**WORK INSTRUCTION**
In the listing below, the line containing "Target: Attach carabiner" marks the end; copy exactly every line from the first through that one.

**EXERCISE INPUTS**
_ _ _ _ _ _ _

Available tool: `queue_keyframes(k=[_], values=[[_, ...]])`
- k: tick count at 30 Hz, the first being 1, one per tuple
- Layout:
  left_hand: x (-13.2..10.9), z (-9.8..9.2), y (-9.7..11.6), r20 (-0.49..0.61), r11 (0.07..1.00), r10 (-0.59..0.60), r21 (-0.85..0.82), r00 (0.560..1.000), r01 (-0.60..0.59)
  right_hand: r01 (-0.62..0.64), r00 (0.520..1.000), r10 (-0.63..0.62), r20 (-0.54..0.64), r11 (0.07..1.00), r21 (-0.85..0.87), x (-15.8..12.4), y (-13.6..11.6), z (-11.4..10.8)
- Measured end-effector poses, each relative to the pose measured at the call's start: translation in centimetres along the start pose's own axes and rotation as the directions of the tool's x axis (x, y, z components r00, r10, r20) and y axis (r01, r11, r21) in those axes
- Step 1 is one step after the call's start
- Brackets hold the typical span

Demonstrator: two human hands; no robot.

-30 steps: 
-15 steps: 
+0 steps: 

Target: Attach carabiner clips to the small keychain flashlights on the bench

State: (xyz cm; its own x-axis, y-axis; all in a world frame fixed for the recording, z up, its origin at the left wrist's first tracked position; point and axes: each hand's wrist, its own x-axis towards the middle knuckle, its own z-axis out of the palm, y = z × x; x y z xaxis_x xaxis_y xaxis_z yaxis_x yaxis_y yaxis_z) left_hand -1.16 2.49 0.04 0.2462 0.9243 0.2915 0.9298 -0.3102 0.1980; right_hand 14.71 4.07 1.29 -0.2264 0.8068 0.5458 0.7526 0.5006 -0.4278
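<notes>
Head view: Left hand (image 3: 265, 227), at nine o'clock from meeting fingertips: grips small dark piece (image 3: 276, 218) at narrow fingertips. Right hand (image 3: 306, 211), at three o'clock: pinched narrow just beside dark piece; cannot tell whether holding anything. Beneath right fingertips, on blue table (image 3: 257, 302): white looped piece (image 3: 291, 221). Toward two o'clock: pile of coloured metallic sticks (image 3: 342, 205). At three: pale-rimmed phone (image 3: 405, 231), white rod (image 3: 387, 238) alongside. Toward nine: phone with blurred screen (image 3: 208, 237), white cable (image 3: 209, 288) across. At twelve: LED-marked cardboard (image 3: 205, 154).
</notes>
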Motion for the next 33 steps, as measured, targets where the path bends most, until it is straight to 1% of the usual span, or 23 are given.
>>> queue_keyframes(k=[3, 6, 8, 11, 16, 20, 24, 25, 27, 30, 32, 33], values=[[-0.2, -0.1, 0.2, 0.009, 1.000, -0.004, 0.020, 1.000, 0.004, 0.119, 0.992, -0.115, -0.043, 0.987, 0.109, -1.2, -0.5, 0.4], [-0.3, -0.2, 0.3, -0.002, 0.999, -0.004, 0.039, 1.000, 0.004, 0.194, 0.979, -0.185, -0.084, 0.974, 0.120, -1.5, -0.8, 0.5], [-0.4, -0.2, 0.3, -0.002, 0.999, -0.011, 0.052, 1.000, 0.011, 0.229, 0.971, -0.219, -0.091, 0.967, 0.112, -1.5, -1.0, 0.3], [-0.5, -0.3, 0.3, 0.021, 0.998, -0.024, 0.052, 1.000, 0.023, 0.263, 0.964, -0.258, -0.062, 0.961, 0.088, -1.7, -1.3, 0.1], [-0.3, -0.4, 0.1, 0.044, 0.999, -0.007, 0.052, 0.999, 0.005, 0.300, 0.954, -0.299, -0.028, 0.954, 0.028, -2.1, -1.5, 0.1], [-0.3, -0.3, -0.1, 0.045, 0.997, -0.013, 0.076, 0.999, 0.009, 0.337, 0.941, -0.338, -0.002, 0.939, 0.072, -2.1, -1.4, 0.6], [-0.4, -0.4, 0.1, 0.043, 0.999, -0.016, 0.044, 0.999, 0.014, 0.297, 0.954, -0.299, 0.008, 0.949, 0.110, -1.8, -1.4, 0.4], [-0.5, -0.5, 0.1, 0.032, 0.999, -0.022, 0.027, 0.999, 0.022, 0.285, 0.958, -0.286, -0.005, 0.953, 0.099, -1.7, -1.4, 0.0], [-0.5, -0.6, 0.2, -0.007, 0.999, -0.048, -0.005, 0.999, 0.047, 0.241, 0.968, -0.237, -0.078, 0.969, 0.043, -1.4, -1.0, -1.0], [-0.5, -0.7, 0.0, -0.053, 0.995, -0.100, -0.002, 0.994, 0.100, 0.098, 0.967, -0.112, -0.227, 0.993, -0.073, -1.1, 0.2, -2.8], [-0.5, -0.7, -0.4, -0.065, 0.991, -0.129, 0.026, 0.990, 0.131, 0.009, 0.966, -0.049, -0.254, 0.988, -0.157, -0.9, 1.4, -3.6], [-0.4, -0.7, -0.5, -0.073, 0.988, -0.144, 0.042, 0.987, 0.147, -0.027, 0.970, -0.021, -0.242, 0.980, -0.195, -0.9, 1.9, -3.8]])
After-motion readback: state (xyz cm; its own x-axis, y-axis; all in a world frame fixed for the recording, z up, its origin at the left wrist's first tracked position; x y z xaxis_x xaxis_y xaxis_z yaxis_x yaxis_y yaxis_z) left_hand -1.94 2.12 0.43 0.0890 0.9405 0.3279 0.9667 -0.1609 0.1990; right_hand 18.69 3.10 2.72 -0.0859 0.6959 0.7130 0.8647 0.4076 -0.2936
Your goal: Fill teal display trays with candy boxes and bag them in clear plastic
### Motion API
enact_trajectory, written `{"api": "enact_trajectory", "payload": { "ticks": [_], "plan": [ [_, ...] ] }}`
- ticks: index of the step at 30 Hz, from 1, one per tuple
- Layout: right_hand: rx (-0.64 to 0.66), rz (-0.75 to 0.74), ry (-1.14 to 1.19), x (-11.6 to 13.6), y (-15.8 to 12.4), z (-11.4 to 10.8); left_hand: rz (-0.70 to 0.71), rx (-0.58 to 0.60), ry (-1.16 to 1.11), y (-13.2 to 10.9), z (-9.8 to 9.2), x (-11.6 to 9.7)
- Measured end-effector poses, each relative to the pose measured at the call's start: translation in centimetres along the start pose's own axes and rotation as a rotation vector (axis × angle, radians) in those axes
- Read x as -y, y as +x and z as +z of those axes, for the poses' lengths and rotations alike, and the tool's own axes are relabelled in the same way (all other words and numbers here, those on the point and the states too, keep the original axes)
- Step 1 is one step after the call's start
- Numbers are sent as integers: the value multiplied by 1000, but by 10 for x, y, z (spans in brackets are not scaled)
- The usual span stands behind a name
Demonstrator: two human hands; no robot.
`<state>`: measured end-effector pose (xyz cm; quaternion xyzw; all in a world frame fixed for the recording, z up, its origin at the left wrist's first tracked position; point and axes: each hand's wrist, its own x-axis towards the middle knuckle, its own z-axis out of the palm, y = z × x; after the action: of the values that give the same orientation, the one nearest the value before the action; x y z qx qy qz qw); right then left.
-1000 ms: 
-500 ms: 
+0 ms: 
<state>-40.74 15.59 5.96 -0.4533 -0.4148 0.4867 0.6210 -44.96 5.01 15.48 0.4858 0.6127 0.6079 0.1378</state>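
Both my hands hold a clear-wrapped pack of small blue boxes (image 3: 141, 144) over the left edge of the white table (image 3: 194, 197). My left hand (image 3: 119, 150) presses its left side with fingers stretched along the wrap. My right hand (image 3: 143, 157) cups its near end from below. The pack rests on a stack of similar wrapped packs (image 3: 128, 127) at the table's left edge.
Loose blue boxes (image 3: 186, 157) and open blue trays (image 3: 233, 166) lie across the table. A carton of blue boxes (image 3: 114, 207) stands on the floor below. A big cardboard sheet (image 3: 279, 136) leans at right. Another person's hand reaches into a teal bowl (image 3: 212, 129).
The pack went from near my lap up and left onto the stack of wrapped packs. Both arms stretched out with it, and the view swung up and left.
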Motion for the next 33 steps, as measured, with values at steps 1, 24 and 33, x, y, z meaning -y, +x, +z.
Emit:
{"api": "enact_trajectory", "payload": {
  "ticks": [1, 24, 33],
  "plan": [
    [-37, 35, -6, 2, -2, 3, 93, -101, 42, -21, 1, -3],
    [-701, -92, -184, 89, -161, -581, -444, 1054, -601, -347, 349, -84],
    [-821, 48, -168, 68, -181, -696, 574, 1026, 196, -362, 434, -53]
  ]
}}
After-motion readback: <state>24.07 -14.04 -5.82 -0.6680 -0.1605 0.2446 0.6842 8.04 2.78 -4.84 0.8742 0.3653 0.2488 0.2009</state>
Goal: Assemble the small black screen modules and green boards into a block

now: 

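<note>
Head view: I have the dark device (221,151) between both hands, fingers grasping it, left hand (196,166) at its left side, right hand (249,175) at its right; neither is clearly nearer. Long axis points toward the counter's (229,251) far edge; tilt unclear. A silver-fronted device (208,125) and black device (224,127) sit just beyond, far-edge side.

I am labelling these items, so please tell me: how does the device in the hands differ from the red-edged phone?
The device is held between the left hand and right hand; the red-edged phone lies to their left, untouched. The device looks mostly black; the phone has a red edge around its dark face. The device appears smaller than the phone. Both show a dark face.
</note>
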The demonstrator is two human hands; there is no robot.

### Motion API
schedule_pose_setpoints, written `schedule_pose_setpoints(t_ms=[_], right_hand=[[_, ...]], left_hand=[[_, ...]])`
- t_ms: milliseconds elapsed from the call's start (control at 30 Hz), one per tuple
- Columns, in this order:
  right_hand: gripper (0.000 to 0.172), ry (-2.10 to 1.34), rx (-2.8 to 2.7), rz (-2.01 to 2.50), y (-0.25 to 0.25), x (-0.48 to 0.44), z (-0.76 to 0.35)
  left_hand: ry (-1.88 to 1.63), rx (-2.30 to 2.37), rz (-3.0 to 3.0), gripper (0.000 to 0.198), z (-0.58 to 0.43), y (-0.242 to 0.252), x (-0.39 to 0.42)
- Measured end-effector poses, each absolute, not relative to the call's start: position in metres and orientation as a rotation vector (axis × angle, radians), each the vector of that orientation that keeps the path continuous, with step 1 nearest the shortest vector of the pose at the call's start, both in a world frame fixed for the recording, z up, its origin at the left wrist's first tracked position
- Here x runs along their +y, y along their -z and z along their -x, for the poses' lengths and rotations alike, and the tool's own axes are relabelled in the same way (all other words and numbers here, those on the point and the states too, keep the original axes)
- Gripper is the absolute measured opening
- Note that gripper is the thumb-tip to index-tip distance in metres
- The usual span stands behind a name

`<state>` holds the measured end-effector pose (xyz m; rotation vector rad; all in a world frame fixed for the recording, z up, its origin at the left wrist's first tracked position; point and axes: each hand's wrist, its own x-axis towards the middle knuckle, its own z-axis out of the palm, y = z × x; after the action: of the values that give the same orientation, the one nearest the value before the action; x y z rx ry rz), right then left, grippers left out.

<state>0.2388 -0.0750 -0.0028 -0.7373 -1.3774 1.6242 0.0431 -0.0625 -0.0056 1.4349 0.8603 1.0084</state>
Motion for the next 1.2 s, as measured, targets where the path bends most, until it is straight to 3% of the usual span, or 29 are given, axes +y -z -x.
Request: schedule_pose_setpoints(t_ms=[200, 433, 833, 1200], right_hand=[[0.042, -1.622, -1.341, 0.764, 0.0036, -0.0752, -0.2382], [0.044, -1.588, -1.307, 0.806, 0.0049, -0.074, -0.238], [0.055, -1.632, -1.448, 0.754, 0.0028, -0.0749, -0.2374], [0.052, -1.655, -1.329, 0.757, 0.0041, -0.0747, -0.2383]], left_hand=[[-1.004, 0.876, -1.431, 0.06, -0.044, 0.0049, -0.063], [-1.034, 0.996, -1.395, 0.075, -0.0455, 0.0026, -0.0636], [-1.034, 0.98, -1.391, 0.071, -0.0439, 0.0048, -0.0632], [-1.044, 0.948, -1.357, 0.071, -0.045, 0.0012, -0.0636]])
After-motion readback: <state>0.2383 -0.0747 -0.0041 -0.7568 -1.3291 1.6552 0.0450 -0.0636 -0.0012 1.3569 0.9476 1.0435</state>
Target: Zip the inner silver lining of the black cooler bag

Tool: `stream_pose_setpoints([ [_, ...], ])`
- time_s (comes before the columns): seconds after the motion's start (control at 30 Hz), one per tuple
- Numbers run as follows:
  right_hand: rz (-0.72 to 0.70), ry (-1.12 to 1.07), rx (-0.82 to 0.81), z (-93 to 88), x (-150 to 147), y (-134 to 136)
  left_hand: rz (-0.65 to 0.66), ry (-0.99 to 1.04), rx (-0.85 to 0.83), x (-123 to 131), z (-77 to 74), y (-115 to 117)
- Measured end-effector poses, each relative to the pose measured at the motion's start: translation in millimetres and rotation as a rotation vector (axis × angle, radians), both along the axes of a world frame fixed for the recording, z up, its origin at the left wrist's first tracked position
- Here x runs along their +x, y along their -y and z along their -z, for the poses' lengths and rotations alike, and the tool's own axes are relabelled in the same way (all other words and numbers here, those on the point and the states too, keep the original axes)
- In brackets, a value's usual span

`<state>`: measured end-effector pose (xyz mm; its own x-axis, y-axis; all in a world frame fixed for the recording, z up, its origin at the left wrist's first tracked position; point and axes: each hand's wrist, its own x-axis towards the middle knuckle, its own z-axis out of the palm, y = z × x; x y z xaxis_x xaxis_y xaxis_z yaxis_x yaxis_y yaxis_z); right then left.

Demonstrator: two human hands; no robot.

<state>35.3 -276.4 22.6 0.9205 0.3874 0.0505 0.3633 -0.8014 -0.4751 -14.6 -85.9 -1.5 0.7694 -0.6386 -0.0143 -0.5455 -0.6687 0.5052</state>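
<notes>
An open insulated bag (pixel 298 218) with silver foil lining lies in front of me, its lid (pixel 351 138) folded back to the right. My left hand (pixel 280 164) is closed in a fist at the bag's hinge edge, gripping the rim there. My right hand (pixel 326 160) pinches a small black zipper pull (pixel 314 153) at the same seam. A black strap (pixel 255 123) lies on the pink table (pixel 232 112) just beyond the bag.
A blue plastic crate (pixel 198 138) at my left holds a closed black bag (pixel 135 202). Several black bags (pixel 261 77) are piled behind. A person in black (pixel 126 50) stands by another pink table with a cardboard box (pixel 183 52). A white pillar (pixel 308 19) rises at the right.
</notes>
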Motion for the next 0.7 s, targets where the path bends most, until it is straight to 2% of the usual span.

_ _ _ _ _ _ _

**WORKED SOLUTION**
Available tool: `queue_keyframes(k=[_], values=[[_, ...]])`
- k: tick count at 30 Hz, the first being 1, one per tuple
- Layout:
  left_hand: x (-13.2..10.9), z (-9.8..9.2), y (-9.7..11.6), r20 (-0.49..0.61), r11 (0.07..1.00), r10 (-0.59..0.60), r21 (-0.85..0.82), r00 (0.560..1.000), r01 (-0.60..0.59)
  right_hand: r01 (-0.62..0.64), r00 (0.520..1.000), r10 (-0.63..0.62), r20 (-0.54..0.64), r11 (0.07..1.00), r21 (-0.85..0.87), x (-15.8..12.4), y (-13.6..11.6), z (-11.4..10.8)
- Measured end-effector poses, each relative to the pose measured at the call's start: translation in centimetres along the start pose's own axes and rotation as the directions of the tool's x axis (x, y, z components r00, r10, r20) and y axis (r01, r11, r21) in those axes
- Step 1 is one step after the call's start
- Brackets hold the typical span

Demonstrator: two human hands; no robot.

-30 steps: 
-15 steps: 
+0 steps: 

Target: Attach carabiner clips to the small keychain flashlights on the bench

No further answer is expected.